Yet we must look. We must see. We must contemplate. And we must force ourselves to think. We must somehow try to grasp – though it is a great mystery beyond us – the pain and suffering and agony and terrible despair of that night.

More amazing still, perhaps, is the transaction between Father and Son.

Mark says that Jesus cried out “Abba! Father!” The Arabic term of filial endearment is best rendered, “Daddy”. In prostrating himself before the heavenly throne, the Son employs the name that bespeaks their intimate union.

Jesus appeals to the Father’s omnipotence: “All things are possible for Thee; remove this cup from Me.” (Mark 14: 36, NASB). “My Father, if it is possible, let this cup pass from Me” (Matthew 26: 39, NASB).

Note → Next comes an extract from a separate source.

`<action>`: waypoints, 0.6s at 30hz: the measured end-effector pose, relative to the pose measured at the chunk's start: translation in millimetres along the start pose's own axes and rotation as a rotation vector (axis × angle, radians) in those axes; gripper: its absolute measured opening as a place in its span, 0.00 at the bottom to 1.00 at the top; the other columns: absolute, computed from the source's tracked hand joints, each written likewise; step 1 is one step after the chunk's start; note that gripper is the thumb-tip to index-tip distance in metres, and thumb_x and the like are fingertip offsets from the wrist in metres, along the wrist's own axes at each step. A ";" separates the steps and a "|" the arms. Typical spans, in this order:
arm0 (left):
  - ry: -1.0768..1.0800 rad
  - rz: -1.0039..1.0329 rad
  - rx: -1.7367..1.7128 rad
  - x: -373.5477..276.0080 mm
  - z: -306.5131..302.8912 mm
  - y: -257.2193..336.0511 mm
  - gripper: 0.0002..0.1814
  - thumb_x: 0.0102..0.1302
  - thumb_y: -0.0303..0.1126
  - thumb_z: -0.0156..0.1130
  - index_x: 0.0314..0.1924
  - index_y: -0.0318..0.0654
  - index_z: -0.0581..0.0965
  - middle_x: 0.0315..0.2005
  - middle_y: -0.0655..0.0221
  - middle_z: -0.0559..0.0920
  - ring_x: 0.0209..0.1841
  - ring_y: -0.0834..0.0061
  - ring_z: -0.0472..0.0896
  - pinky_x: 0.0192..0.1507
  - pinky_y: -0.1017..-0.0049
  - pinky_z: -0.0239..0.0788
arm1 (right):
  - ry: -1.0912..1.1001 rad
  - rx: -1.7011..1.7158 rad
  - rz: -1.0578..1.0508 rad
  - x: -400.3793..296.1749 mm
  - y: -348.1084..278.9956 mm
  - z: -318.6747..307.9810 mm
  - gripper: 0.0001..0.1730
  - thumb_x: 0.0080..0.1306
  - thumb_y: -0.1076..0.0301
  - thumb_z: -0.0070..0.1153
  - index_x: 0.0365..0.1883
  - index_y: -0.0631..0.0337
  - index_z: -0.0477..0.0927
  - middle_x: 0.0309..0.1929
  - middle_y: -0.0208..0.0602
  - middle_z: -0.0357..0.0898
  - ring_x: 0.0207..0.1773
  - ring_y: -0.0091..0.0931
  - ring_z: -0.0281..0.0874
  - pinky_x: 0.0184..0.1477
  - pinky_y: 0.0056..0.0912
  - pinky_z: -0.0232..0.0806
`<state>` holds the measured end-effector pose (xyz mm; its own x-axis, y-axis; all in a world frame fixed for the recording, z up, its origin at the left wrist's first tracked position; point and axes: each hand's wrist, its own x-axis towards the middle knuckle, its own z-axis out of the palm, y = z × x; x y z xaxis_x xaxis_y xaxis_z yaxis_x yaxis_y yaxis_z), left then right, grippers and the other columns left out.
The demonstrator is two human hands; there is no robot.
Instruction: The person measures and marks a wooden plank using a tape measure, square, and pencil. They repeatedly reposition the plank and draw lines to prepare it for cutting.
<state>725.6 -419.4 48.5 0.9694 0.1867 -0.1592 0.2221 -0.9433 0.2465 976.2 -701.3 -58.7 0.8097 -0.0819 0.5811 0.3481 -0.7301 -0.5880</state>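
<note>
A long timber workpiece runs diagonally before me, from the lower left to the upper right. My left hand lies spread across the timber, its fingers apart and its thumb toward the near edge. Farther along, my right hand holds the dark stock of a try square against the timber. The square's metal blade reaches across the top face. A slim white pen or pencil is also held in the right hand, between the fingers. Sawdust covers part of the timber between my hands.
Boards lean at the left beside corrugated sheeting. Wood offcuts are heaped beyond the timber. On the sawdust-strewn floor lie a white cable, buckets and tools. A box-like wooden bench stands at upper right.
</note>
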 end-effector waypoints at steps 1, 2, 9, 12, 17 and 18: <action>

Jesus knows God can; he’s asking that he will.

At his triumphal entry into Jerusalem, Jesus, in predicting his death, had asked, “Should I pray, ‘Father, save me from this hour’? But this is the very reason I came!” (John 12:27, NLT).Now, in the garden of Gethsemane, Jesus prays that same prayer in order that he might indeed be saved “from this hour” and escape this destiny.

The Father and the Son have not come to a parting of the ways in the garden, but they have come to a parting of the wills. The plan from eternity past to secure a bright eternity future is turning now on the Son’s obedience.

The Son wants to obey but he doesn’t want to go to the cross.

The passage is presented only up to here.